_Information given_:
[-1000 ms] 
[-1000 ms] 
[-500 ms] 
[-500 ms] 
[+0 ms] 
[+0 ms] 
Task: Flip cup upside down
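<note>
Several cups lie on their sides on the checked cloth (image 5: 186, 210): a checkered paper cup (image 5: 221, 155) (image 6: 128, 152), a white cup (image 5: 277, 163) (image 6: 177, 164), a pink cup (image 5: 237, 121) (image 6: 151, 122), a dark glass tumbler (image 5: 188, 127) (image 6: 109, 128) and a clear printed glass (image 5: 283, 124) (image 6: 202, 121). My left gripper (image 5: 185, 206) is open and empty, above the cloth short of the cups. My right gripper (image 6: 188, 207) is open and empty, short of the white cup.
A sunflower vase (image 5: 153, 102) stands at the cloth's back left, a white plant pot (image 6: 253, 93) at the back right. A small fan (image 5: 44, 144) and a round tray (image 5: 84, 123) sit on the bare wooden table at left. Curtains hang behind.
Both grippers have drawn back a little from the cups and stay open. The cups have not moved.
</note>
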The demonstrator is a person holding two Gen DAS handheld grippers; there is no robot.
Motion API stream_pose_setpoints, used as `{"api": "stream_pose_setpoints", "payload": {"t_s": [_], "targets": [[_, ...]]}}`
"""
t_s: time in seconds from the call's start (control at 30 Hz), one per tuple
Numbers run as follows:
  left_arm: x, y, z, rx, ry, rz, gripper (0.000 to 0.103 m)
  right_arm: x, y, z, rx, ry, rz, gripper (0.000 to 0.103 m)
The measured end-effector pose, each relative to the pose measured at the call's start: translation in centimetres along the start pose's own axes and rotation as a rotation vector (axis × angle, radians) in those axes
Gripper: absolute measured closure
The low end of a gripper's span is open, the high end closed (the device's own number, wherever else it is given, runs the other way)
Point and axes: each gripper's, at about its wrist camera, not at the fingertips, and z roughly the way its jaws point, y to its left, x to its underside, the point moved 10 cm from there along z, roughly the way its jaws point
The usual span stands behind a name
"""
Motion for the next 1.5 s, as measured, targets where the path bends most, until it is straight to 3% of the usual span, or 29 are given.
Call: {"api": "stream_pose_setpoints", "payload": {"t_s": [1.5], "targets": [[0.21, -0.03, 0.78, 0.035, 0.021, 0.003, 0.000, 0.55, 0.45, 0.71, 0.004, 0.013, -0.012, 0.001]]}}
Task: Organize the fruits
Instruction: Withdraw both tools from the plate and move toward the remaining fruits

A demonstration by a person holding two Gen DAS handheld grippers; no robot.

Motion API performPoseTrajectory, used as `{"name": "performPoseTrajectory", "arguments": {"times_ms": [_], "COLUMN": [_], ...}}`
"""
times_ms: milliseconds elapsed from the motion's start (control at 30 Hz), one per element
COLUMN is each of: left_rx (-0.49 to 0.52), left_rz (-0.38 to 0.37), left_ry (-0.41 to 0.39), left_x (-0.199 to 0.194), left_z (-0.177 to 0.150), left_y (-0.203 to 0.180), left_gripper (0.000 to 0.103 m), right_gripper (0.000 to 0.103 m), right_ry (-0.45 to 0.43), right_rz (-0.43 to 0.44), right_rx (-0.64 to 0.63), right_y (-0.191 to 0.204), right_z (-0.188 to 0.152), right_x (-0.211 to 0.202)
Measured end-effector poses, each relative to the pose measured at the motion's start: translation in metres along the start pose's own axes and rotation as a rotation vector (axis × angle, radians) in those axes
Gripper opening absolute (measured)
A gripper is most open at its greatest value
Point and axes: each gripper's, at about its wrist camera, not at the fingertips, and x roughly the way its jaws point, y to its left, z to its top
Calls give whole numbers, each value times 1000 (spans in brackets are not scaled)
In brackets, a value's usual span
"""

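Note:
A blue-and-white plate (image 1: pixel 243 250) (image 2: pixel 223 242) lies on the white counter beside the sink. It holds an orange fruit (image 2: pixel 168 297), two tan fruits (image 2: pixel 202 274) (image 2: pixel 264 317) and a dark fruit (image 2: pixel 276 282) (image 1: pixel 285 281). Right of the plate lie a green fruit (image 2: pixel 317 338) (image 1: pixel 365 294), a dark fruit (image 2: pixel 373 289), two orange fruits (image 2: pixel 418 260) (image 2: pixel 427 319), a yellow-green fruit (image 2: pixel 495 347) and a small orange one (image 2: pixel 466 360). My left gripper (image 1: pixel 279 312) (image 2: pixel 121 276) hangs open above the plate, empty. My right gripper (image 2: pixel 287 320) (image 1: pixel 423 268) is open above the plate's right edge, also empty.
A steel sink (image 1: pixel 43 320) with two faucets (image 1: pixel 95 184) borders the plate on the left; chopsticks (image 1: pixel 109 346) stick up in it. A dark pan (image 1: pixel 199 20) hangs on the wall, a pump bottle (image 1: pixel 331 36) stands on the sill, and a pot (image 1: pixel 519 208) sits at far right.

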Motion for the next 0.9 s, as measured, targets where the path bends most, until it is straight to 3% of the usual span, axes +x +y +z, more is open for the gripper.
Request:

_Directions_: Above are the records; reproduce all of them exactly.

_Written response_:
[-1000 ms] 
[-1000 ms] 
[-500 ms] 
[-500 ms] 
[+0 ms] 
[+0 ms] 
Task: Flip cup upside down
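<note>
Several cups lie on their sides on the checked cloth (image 5: 186, 210): a checkered paper cup (image 5: 221, 155) (image 6: 128, 152), a white cup (image 5: 277, 163) (image 6: 177, 164), a pink cup (image 5: 237, 121) (image 6: 151, 122), a dark glass tumbler (image 5: 188, 127) (image 6: 109, 128) and a clear printed glass (image 5: 283, 124) (image 6: 202, 121). My left gripper (image 5: 185, 206) is open and empty, above the cloth short of the cups. My right gripper (image 6: 188, 207) is open and empty, short of the white cup.
A sunflower vase (image 5: 153, 102) stands at the cloth's back left, a white plant pot (image 6: 253, 93) at the back right. A small fan (image 5: 44, 144) and a round tray (image 5: 84, 123) sit on the bare wooden table at left. Curtains hang behind.
Both grippers have drawn back a little from the cups and stay open. The cups have not moved.
</note>
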The demonstrator is a person holding two Gen DAS handheld grippers; there is no robot.
Motion API stream_pose_setpoints, used as `{"api": "stream_pose_setpoints", "payload": {"t_s": [_], "targets": [[_, ...]]}}`
"""
t_s: time in seconds from the call's start (control at 30 Hz), one per tuple
Numbers run as follows:
  left_arm: x, y, z, rx, ry, rz, gripper (0.000 to 0.103 m)
  right_arm: x, y, z, rx, ry, rz, gripper (0.000 to 0.103 m)
The measured end-effector pose, each relative to the pose measured at the call's start: translation in centimetres along the start pose's own axes and rotation as a rotation vector (axis × angle, radians) in those axes
Gripper: absolute measured closure
The low end of a gripper's span is open, the high end closed (the device's own number, wherever else it is given, runs the other way)
Point and axes: each gripper's, at about its wrist camera, not at the fingertips, and z roughly the way its jaws point, y to its left, x to its underside, the point moved 10 cm from there along z, roughly the way its jaws point
The usual span stands behind a name
"""
Motion for the next 1.5 s, as measured, targets where the path bends most, until it is straight to 3% of the usual span, or 29 are given.
Call: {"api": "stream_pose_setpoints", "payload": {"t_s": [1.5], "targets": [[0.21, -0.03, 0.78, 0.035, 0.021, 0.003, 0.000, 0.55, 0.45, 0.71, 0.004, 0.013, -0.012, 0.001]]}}
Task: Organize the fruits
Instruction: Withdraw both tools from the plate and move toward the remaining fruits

A demonstration by a person holding two Gen DAS handheld grippers; no robot.

Motion API performPoseTrajectory, used as `{"name": "performPoseTrajectory", "arguments": {"times_ms": [_], "COLUMN": [_], ...}}`
"""
times_ms: milliseconds elapsed from the motion's start (control at 30 Hz), one per element
COLUMN is each of: left_rx (-0.49 to 0.52), left_rz (-0.38 to 0.37), left_ry (-0.41 to 0.39), left_x (-0.199 to 0.194), left_z (-0.177 to 0.150), left_y (-0.203 to 0.180), left_gripper (0.000 to 0.103 m), right_gripper (0.000 to 0.103 m), right_ry (-0.45 to 0.43), right_rz (-0.43 to 0.44), right_rx (-0.64 to 0.63), right_y (-0.191 to 0.204), right_z (-0.188 to 0.152), right_x (-0.211 to 0.202)
Measured end-effector poses, each relative to the pose measured at the motion's start: translation in metres along the start pose's own axes and rotation as a rotation vector (axis × angle, radians) in those axes
Gripper opening absolute (measured)
A gripper is most open at its greatest value
Point and axes: each gripper's, at about its wrist camera, not at the fingertips, and x roughly the way its jaws point, y to its left, z to its top
Calls give whole numbers, each value times 1000 (spans in brackets are not scaled)
In brackets, a value's usual span
"""

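Note:
A blue-and-white plate (image 1: pixel 243 250) (image 2: pixel 223 242) lies on the white counter beside the sink. It holds an orange fruit (image 2: pixel 168 297), two tan fruits (image 2: pixel 202 274) (image 2: pixel 264 317) and a dark fruit (image 2: pixel 276 282) (image 1: pixel 285 281). Right of the plate lie a green fruit (image 2: pixel 317 338) (image 1: pixel 365 294), a dark fruit (image 2: pixel 373 289), two orange fruits (image 2: pixel 418 260) (image 2: pixel 427 319), a yellow-green fruit (image 2: pixel 495 347) and a small orange one (image 2: pixel 466 360). My left gripper (image 1: pixel 279 312) (image 2: pixel 121 276) hangs open above the plate, empty. My right gripper (image 2: pixel 287 320) (image 1: pixel 423 268) is open above the plate's right edge, also empty.
A steel sink (image 1: pixel 43 320) with two faucets (image 1: pixel 95 184) borders the plate on the left; chopsticks (image 1: pixel 109 346) stick up in it. A dark pan (image 1: pixel 199 20) hangs on the wall, a pump bottle (image 1: pixel 331 36) stands on the sill, and a pot (image 1: pixel 519 208) sits at far right.
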
Motion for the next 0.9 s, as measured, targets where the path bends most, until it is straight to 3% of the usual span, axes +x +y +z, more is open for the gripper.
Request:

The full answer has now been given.